Ailenin bir kolu olan planktonik graptolitler, erken Paleozoyik’te o kadar yaygındı ki, onların minik fosilleri, kayaların 300 milyon yıl önce kaybolmadan önceki yaşlarını ilişkilendirmek için kullanıldı. Ancak ailenin tüp inşa eden tarafı hâlâ deniz tabanında mütevazı bir şekilde yaşıyor ve larvaları bulabildikleri herhangi bir sert kabuklu hayvanın üzerinde büyüyor.


“Yarım milyar yıldır midye kabuklarını kolonileştiriyorlar ve hala modern okyanuslarda işlerini yapıyorlar” dedi Dr. Nanglu. “Aynı yaşam tarzını bu kadar uzun süre sürdürebilen her şey dikkat etmeye değer.”

Pterosaurlar alışılmadık derecede uzun bir süredir ortalıkta olabilir, ancak evlerini diğer hayvanların üzerine inşa eden hayvanlara dair oldukça kapsamlı bir fosil kaydı var. En eski örneklerden bazıları Fezouata örneğinden 25 milyon yıl önce ortaya çıkıyor. Kambriyen’de, bir dev solucan türü tarafından oluşturulan tüpler bir başkasını barındırıyordu ve brakiyopodlar, modern balinalardaki midyeler gibi, serbest yüzen eklembacaklıların vücutlarını kaplamıştı.

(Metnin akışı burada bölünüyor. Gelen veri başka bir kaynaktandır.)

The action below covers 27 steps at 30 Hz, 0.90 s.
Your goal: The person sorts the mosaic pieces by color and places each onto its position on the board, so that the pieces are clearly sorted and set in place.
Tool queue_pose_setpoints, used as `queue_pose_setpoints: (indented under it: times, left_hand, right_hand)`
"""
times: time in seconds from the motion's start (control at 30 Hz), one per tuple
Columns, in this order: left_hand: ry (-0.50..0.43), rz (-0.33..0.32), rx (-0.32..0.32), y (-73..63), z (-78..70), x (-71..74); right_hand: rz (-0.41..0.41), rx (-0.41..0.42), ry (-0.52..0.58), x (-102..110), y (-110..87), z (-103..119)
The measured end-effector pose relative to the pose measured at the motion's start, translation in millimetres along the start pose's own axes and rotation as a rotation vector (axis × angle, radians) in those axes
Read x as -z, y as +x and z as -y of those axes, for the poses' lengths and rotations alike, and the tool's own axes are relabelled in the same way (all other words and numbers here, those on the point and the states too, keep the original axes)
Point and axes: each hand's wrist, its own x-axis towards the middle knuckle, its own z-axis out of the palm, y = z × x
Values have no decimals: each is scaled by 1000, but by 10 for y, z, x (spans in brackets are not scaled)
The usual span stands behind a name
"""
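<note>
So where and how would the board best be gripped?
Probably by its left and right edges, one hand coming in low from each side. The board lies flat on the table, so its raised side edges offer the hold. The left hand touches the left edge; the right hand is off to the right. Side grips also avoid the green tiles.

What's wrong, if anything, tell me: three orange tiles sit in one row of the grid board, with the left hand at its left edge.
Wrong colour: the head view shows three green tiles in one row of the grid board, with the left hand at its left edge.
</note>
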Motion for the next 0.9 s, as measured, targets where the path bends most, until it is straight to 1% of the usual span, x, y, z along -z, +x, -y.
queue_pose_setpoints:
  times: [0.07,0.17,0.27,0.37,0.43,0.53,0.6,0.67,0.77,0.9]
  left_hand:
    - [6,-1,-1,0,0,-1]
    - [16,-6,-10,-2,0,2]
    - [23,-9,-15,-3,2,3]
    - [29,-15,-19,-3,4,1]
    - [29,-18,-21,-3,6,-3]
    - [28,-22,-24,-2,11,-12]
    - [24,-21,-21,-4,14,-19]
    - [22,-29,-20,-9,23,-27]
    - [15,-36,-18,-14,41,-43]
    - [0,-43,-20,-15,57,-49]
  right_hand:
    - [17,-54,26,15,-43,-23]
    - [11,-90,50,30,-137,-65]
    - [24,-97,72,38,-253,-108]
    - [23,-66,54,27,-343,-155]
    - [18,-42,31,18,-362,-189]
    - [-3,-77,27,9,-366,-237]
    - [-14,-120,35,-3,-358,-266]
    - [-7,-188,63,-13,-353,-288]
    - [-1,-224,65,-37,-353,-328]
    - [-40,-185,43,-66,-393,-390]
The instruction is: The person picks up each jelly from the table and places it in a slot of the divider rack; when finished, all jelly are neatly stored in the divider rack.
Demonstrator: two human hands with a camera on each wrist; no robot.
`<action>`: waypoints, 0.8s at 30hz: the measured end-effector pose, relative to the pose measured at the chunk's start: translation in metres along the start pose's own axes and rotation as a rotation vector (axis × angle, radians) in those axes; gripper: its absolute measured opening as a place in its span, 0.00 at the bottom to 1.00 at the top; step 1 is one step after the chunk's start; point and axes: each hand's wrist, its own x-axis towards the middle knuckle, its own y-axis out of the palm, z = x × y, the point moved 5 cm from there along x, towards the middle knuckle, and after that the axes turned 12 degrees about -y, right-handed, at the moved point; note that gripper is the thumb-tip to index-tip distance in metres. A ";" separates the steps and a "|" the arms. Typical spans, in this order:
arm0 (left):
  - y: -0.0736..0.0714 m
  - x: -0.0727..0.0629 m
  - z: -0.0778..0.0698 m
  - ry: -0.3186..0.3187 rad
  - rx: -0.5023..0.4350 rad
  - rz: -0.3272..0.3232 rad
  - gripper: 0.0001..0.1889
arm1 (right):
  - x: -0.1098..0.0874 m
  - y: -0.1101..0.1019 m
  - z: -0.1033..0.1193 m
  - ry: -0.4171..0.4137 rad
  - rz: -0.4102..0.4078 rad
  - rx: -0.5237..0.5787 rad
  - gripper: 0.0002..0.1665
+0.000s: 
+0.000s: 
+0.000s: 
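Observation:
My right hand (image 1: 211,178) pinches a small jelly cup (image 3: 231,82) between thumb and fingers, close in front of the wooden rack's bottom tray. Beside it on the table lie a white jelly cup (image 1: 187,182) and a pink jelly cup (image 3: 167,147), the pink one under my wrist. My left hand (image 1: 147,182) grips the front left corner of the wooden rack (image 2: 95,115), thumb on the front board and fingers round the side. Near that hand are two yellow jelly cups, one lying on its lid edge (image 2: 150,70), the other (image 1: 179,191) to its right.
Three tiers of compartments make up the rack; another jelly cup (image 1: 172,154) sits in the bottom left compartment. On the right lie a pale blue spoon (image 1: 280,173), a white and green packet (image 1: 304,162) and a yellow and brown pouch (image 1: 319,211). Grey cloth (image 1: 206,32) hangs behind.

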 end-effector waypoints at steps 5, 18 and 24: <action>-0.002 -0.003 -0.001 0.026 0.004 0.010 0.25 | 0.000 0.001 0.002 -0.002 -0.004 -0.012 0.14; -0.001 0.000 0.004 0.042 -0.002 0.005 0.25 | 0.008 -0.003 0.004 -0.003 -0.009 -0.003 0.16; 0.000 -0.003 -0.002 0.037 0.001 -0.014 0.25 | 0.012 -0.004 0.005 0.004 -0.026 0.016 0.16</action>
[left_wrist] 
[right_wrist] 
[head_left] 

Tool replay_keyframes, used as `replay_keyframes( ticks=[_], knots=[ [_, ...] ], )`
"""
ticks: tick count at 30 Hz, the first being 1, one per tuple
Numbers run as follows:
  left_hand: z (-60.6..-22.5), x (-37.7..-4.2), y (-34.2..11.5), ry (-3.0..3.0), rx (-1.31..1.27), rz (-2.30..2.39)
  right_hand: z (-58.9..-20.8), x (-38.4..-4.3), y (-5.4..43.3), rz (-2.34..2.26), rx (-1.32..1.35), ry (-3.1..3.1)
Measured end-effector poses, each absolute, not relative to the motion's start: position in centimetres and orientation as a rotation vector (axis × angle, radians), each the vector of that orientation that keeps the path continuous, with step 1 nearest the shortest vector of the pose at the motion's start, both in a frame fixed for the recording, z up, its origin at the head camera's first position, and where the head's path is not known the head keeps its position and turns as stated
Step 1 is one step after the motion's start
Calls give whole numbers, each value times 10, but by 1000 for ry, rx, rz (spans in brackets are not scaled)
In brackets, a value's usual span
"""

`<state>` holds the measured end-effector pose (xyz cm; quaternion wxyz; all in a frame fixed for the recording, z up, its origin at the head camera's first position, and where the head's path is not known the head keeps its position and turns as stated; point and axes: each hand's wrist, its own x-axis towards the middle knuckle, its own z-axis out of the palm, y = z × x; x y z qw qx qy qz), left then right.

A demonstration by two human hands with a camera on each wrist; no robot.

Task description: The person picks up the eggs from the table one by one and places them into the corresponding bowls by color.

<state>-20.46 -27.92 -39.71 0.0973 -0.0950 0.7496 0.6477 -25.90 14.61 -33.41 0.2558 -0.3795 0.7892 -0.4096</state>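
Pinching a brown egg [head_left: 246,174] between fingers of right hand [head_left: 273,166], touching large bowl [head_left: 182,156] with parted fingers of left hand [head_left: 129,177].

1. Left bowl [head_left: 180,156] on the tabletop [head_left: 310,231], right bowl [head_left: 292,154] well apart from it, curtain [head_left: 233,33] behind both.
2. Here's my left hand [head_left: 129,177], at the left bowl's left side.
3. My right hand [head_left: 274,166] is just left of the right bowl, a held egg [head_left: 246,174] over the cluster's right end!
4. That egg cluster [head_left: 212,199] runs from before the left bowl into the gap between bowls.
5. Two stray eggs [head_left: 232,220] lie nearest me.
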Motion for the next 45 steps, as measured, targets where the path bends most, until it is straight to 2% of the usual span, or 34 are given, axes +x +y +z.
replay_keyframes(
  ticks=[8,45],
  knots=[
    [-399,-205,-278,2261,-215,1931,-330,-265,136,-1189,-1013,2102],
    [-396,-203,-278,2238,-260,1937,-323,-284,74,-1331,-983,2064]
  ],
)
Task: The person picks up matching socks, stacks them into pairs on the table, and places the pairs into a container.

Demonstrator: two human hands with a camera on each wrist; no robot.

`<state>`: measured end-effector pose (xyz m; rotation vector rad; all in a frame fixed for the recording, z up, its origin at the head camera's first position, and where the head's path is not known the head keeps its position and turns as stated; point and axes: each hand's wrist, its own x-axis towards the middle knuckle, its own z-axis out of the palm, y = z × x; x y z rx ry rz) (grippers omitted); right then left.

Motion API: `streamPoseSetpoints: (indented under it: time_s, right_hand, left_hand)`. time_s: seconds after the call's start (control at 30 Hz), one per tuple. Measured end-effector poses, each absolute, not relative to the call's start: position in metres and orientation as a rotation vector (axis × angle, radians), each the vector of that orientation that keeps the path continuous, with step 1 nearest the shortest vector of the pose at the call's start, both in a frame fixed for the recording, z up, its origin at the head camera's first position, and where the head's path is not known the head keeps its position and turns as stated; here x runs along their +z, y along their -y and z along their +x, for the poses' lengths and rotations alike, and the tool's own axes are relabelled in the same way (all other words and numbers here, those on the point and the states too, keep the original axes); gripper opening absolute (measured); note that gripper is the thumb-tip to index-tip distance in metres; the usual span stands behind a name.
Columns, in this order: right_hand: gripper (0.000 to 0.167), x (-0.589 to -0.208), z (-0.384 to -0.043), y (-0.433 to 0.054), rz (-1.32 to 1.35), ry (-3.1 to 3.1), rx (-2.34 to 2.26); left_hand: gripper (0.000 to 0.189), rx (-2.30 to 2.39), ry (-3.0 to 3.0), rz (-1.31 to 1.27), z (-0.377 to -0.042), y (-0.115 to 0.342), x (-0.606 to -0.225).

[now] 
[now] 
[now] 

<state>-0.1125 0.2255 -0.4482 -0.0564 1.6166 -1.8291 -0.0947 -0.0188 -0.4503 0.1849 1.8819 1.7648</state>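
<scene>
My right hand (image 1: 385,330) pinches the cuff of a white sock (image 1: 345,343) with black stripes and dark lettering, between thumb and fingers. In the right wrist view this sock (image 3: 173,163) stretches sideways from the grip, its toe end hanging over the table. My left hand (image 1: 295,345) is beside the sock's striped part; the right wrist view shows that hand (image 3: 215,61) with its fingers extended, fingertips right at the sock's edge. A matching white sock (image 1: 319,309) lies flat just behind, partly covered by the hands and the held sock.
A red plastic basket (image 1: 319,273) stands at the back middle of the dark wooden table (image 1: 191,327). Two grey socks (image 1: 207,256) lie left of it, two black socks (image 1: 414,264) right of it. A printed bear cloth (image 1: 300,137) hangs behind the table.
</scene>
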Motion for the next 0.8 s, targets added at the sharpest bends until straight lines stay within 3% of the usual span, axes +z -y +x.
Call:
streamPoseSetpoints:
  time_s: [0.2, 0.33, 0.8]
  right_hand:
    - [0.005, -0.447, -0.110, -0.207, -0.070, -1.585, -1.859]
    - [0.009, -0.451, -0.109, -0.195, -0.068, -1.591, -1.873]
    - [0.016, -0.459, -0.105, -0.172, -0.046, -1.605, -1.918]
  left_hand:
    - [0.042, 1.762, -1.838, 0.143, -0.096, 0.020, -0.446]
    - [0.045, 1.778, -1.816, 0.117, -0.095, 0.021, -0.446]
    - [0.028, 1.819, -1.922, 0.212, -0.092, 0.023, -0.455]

“Büyük şeyler su sütununda yüzmeye başladığında, her şey bedava yolculuk arar” dedi Dr. Nanglu. “Ve bazı şeyler öldüğünde, hayvanların tüm hayatlarını aslında bir ceset üzerine inşa ettiklerini göreceksiniz. Bir kaynak mevcut hale geldiğinde, hayvan bu kaynağı kullanmanın bir yolunu hızla bulacaktır.”

Ancak Burgess Shale gibi Kambriyen yatakları tür etkileşimlerinin sayısız örneğini korurken, takip eden Ordovisiyen dönemine ait benzer alanlar çok daha nadirdir, Dr. Nanglu. İyi korunmuş omurgasız çeşitliliğiyle bilinen Fezouata gibi alanlar bile nadiren bunları üretiyor. Bu, tüple kaplı kafadanbacaklıyı, yaşayan bir ekosisteme dair cezbedici bir bakış haline getiriyor.

“Bu ilk hayvanların ilginç şeyler yaptığını ve ekosistemleri kendilerinin yarattığını göstermeye yardımcı oluyor” dedi Dr. Nanglu. “Bazen böyle bir fosil bulana kadar onu görmeyiz.”